Work order: Every entry has to be output exactly, with none skipped.

Available records:
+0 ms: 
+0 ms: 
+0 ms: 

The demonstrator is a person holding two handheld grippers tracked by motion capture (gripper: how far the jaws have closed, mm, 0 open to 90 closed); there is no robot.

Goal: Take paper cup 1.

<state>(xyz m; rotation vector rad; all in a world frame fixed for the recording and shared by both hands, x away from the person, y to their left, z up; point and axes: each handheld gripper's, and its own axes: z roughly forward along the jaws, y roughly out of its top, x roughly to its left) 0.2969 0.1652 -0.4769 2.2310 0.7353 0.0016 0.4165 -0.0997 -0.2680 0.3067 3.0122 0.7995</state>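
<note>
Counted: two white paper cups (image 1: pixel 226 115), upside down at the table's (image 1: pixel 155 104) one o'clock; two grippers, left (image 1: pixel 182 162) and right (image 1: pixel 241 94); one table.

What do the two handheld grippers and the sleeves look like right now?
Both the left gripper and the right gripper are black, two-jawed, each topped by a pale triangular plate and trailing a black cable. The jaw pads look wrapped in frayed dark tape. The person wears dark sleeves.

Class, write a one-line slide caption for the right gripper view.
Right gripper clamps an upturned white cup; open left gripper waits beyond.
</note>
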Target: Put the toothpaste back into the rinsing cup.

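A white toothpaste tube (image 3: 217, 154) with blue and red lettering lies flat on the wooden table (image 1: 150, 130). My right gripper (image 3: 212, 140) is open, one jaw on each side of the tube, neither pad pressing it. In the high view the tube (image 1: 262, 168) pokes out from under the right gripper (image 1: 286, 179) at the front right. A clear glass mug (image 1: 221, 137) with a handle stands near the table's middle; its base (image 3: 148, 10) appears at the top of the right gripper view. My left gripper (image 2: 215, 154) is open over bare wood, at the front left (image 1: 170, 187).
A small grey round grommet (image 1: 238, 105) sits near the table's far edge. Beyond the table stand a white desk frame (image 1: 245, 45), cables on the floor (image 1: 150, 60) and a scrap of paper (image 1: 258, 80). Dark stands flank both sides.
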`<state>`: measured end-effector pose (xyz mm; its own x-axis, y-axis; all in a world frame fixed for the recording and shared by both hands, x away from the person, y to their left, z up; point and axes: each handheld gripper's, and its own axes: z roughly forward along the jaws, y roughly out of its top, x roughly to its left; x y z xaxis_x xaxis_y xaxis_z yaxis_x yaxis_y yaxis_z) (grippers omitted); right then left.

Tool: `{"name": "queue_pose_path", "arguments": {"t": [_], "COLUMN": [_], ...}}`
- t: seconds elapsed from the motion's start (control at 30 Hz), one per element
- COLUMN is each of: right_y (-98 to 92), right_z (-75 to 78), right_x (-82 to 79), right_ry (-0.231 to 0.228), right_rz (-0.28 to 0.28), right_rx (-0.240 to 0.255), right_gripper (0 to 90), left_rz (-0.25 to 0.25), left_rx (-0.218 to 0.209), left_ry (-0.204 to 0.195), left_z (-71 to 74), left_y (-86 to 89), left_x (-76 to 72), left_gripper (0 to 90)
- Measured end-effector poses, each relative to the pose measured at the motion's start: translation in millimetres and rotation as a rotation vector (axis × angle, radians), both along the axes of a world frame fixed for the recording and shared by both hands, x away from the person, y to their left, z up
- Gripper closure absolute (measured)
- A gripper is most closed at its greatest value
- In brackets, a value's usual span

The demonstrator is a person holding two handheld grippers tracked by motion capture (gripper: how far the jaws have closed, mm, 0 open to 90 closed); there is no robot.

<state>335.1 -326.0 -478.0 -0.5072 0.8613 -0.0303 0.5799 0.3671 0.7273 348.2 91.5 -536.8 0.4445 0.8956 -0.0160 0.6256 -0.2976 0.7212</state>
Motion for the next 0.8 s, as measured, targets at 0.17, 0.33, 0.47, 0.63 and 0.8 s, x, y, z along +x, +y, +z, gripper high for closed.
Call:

Answer below:
+0 ms: 
+0 ms: 
+0 ms: 

The demonstrator is a person holding two handheld grippers tracked by motion capture (gripper: how far the jaws have closed, mm, 0 open to 90 closed); there is no robot.

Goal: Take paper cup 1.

<state>(xyz m; rotation vector rad; all in a world frame fixed for the recording and shared by both hands, x away from the person, y to their left, z up; point and axes: each handheld gripper's, and its own axes: z roughly forward along the jaws, y roughly out of its top, x roughly to its left) 0.2969 0.1652 -0.4769 2.2310 0.7353 0.0016 0.4165 -0.0997 -0.2680 0.3067 3.0122 0.7995</state>
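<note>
Counted: two white paper cups (image 1: pixel 226 115), upside down at the table's (image 1: pixel 155 104) one o'clock; two grippers, left (image 1: pixel 182 162) and right (image 1: pixel 241 94); one table.

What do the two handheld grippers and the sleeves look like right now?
Both the left gripper and the right gripper are black, two-jawed, each topped by a pale triangular plate and trailing a black cable. The jaw pads look wrapped in frayed dark tape. The person wears dark sleeves.

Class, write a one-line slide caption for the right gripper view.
Right gripper clamps an upturned white cup; open left gripper waits beyond.
</note>
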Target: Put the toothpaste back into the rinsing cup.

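A white toothpaste tube (image 3: 217, 154) with blue and red lettering lies flat on the wooden table (image 1: 150, 130). My right gripper (image 3: 212, 140) is open, one jaw on each side of the tube, neither pad pressing it. In the high view the tube (image 1: 262, 168) pokes out from under the right gripper (image 1: 286, 179) at the front right. A clear glass mug (image 1: 221, 137) with a handle stands near the table's middle; its base (image 3: 148, 10) appears at the top of the right gripper view. My left gripper (image 2: 215, 154) is open over bare wood, at the front left (image 1: 170, 187).
A small grey round grommet (image 1: 238, 105) sits near the table's far edge. Beyond the table stand a white desk frame (image 1: 245, 45), cables on the floor (image 1: 150, 60) and a scrap of paper (image 1: 258, 80). Dark stands flank both sides.
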`<state>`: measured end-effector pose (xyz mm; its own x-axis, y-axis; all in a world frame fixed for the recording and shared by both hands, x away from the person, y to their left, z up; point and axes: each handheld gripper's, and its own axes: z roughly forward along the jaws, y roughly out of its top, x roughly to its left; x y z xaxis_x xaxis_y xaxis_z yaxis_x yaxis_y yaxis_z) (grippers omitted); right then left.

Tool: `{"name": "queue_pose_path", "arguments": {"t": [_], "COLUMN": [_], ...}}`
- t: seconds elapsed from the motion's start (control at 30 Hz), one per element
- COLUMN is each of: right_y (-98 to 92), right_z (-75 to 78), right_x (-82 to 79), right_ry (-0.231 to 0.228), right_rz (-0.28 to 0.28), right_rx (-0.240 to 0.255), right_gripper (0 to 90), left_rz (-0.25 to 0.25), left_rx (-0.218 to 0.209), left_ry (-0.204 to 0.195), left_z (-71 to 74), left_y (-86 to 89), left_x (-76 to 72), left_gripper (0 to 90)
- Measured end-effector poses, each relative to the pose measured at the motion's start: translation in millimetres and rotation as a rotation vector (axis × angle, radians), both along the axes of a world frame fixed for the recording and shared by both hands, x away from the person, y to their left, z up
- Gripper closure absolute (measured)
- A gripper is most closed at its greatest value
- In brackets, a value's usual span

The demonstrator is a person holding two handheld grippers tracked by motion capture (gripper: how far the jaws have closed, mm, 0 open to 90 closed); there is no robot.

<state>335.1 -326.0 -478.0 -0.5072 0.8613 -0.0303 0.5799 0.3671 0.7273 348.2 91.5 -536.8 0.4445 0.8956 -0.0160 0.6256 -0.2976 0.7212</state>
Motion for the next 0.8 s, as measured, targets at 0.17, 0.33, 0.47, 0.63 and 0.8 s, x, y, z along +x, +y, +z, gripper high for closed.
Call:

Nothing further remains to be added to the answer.